**ABOUT THIS EXERCISE**
Without changing a character, return the entries, but not the images they hold.

(EXERCISE DATA begins)

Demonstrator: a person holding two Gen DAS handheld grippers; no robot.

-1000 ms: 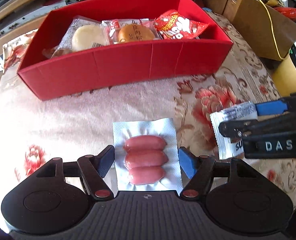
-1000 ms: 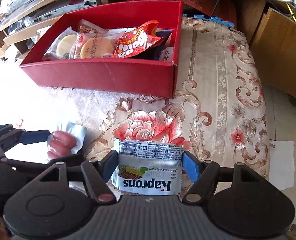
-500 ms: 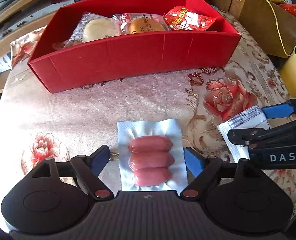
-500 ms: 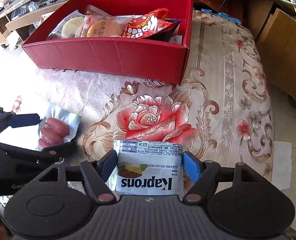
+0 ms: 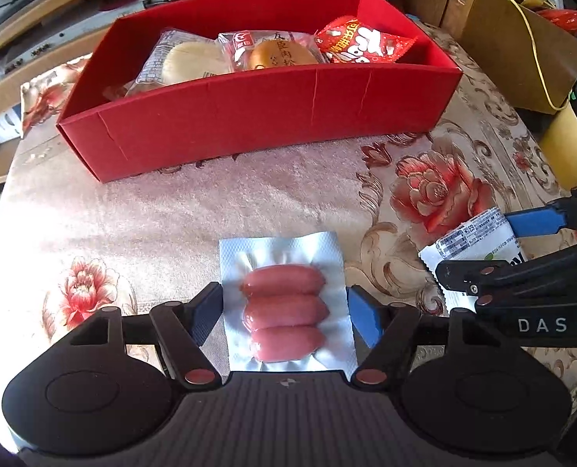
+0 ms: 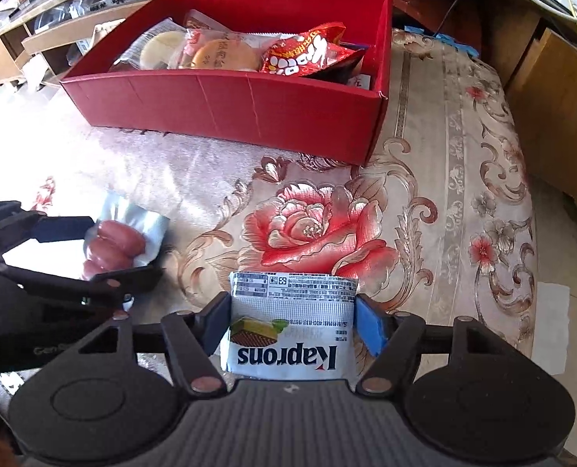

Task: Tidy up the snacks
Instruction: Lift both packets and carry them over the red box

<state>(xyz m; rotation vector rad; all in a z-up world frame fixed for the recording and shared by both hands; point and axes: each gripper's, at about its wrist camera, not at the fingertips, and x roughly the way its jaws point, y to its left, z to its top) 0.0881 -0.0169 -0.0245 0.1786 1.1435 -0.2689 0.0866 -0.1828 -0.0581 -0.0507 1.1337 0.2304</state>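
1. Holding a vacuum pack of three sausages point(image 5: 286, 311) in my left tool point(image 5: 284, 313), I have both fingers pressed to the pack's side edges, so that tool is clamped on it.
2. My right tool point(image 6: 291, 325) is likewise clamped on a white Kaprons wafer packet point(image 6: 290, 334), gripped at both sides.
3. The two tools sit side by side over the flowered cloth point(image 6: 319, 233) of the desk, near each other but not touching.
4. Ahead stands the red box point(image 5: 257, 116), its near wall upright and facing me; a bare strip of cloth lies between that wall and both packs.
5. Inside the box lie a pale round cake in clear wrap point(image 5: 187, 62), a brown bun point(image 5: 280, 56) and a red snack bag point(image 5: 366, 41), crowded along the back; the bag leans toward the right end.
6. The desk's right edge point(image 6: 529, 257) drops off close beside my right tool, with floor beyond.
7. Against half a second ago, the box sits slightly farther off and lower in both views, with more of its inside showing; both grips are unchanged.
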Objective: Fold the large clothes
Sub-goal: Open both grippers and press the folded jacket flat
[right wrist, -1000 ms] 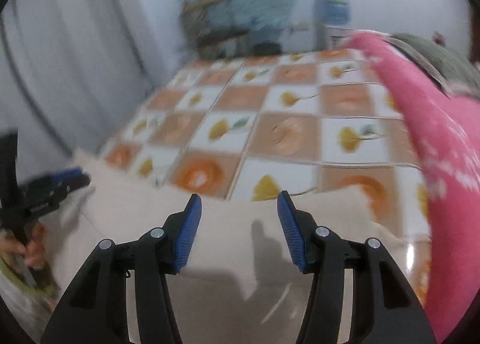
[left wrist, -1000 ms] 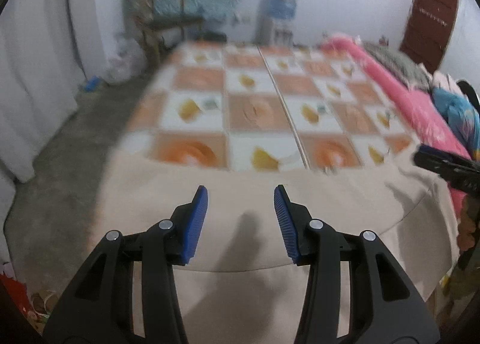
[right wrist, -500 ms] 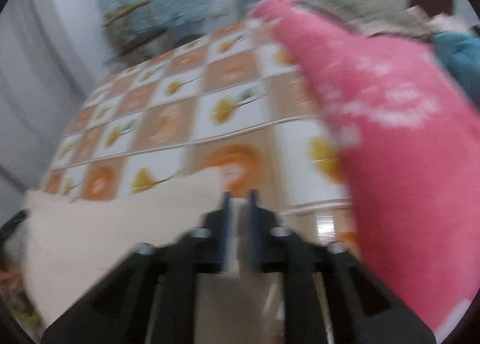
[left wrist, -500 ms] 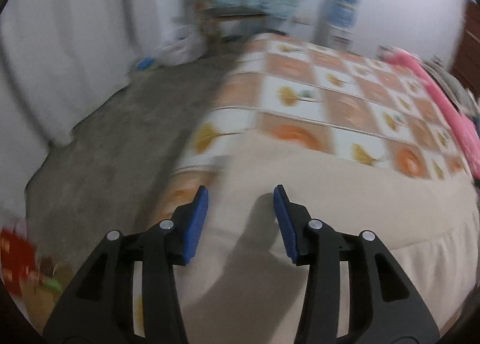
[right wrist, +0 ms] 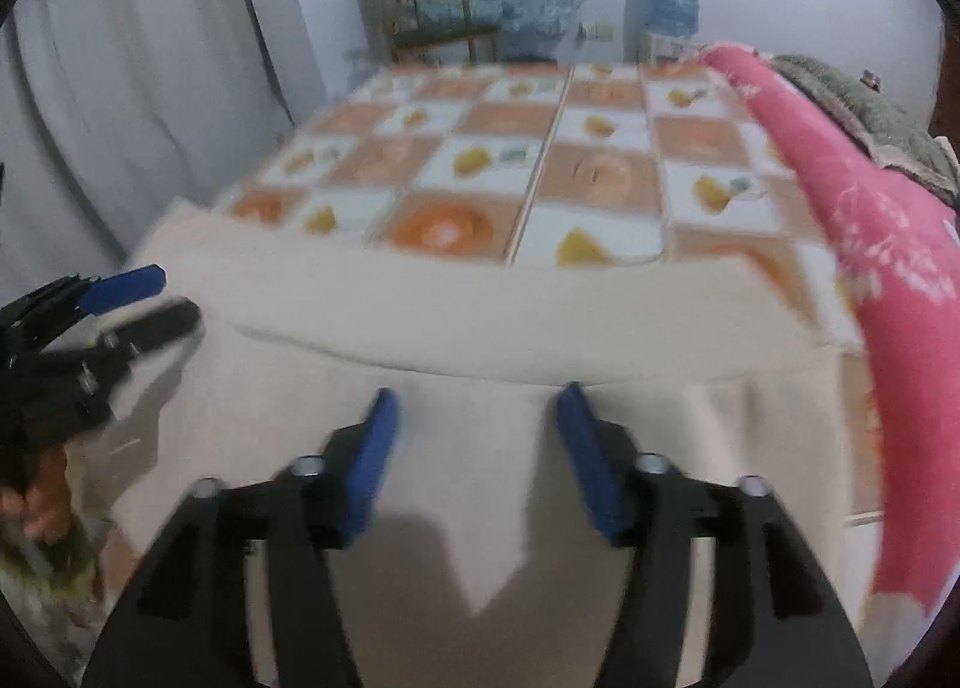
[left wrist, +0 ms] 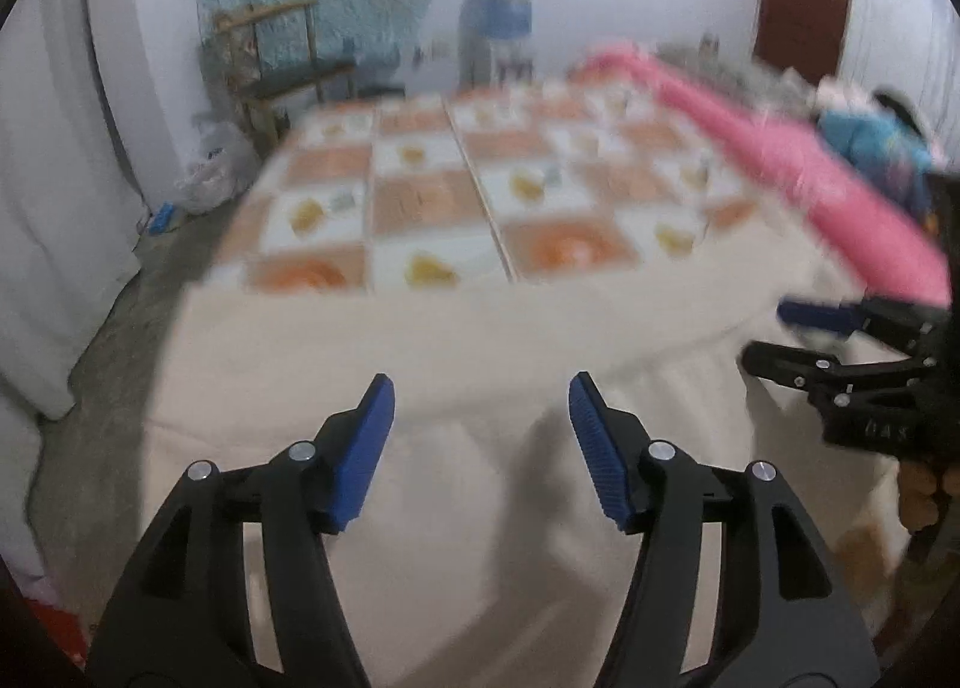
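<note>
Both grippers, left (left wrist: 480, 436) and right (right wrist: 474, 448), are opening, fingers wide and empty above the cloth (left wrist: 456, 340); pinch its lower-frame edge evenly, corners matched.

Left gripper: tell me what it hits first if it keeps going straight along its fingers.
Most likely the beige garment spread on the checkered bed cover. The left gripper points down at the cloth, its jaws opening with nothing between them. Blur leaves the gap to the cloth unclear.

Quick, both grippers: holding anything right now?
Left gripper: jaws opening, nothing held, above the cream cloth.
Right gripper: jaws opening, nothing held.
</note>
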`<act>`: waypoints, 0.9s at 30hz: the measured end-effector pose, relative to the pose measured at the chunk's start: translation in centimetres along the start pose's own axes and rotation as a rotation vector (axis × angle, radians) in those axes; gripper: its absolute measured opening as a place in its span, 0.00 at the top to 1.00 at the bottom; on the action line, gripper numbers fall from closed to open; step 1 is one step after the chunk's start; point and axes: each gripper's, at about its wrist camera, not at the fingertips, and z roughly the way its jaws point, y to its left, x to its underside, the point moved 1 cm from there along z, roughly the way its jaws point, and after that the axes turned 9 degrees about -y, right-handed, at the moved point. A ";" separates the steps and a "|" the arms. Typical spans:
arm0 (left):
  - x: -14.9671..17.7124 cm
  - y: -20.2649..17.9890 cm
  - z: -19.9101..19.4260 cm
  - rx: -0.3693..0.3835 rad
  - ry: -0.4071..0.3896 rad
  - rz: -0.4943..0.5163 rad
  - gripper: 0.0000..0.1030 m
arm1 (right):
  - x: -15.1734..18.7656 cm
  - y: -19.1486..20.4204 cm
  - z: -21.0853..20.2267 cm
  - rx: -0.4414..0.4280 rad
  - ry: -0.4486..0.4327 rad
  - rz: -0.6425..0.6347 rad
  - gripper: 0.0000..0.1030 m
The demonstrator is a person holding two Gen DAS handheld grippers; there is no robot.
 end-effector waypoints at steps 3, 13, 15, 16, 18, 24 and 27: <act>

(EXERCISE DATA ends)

**OUTPUT OF THE TASK**
Demonstrator: a person holding two Gen DAS handheld grippers; no robot.

-1000 ms: 
-1000 ms: 
-500 ms: 
-500 ms: 
+0 ms: 
+0 ms: 

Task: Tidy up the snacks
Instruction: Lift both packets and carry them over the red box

<state>(xyz m; rotation vector rad; all in a z-up world frame fixed for the recording and shared by both hands; point and axes: each gripper's, at about its wrist camera, not at the fingertips, and x roughly the way its jaws point, y to its left, z to its top) 0.0881 -0.0169 -0.0245 0.1786 1.1435 -0.2689 0.0866 -0.1828 -0.0581 -0.0507 1.1337 0.2304</state>
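1. Holding a vacuum pack of three sausages point(image 5: 286, 311) in my left tool point(image 5: 284, 313), I have both fingers pressed to the pack's side edges, so that tool is clamped on it.
2. My right tool point(image 6: 291, 325) is likewise clamped on a white Kaprons wafer packet point(image 6: 290, 334), gripped at both sides.
3. The two tools sit side by side over the flowered cloth point(image 6: 319, 233) of the desk, near each other but not touching.
4. Ahead stands the red box point(image 5: 257, 116), its near wall upright and facing me; a bare strip of cloth lies between that wall and both packs.
5. Inside the box lie a pale round cake in clear wrap point(image 5: 187, 62), a brown bun point(image 5: 280, 56) and a red snack bag point(image 5: 366, 41), crowded along the back; the bag leans toward the right end.
6. The desk's right edge point(image 6: 529, 257) drops off close beside my right tool, with floor beyond.
7. Against half a second ago, the box sits slightly farther off and lower in both views, with more of its inside showing; both grips are unchanged.
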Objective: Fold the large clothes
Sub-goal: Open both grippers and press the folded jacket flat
[right wrist, -1000 ms] 
[left wrist, -1000 ms] 
[right wrist, -500 ms] 
[left wrist, -500 ms] 
[right wrist, +0 ms] 
[left wrist, +0 ms] 
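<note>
Both grippers, left (left wrist: 480, 436) and right (right wrist: 474, 448), are opening, fingers wide and empty above the cloth (left wrist: 456, 340); pinch its lower-frame edge evenly, corners matched.

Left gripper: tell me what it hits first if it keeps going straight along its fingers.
Most likely the beige garment spread on the checkered bed cover. The left gripper points down at the cloth, its jaws opening with nothing between them. Blur leaves the gap to the cloth unclear.

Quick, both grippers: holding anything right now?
Left gripper: jaws opening, nothing held, above the cream cloth.
Right gripper: jaws opening, nothing held.
</note>
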`<act>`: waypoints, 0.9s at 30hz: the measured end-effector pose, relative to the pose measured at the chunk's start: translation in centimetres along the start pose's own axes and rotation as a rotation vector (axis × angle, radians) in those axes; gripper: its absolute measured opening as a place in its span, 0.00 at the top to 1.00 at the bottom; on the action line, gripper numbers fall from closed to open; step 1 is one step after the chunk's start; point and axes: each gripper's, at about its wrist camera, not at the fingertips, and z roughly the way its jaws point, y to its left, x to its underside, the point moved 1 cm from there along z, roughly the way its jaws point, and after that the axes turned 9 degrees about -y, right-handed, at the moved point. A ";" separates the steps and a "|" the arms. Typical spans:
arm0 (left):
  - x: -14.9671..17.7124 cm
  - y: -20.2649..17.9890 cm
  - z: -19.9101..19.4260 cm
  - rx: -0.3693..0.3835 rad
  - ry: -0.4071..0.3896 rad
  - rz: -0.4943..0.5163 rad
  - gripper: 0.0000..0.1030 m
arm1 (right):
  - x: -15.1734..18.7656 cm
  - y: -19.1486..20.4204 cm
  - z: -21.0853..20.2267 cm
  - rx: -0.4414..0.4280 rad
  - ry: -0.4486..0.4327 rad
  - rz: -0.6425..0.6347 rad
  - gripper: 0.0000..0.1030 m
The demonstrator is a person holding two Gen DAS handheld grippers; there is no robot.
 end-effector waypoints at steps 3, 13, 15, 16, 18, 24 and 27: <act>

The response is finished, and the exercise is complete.